◆ TASK TO COMPLETE ◆
Lines from the beginning of the data below through the one containing "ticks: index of" are to be printed exactly as they appear.

[GIVEN INFORMATION — start]

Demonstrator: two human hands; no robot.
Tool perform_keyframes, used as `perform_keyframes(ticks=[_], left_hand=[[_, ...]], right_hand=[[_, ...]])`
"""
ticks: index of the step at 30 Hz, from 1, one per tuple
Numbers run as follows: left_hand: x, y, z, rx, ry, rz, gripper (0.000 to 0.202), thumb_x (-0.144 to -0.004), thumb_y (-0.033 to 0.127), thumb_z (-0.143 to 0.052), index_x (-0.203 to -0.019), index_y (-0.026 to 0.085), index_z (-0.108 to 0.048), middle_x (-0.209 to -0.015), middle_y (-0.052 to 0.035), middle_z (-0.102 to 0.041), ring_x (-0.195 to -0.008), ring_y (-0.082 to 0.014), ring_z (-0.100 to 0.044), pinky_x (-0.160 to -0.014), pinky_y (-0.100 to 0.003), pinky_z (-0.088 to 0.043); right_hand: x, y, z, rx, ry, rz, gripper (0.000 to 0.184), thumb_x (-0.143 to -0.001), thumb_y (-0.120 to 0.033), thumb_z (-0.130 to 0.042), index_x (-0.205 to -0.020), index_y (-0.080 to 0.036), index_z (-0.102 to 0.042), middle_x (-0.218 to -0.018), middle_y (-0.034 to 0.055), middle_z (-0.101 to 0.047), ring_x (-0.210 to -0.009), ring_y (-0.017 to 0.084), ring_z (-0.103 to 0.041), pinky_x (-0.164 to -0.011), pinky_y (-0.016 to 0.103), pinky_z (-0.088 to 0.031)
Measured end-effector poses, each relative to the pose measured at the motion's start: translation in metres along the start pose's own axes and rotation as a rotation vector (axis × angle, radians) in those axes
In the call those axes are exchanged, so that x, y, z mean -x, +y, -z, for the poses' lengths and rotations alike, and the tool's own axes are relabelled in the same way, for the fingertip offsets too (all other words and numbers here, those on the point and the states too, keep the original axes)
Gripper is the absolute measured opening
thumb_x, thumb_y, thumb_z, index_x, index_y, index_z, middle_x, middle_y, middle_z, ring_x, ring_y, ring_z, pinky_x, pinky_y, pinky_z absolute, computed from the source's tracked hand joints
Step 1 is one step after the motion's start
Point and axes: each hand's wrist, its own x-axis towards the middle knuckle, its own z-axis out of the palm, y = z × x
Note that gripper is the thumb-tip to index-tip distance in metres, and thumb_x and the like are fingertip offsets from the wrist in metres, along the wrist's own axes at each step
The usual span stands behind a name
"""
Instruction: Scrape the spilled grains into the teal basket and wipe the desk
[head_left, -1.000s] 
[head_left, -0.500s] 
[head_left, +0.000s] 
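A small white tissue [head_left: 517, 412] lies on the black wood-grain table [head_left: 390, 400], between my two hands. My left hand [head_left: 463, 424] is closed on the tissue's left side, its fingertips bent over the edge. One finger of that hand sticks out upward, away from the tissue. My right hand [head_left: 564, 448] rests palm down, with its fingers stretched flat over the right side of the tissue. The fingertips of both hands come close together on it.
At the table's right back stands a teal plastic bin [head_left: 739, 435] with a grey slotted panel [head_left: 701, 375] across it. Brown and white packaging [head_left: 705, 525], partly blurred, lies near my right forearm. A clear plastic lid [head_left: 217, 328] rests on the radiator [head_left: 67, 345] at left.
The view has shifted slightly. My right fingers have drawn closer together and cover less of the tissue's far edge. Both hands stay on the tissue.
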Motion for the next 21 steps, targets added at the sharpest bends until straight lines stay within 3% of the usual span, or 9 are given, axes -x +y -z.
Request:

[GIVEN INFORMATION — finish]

◆ RESULT OF THIS EXERCISE ◆
Demonstrator: two human hands; no robot.
Tool perform_keyframes, used as `perform_keyframes(ticks=[_], left_hand=[[_, ...]], right_hand=[[_, ...]])`
"""
ticks: index of the step at 30 Hz, from 1, one per tuple

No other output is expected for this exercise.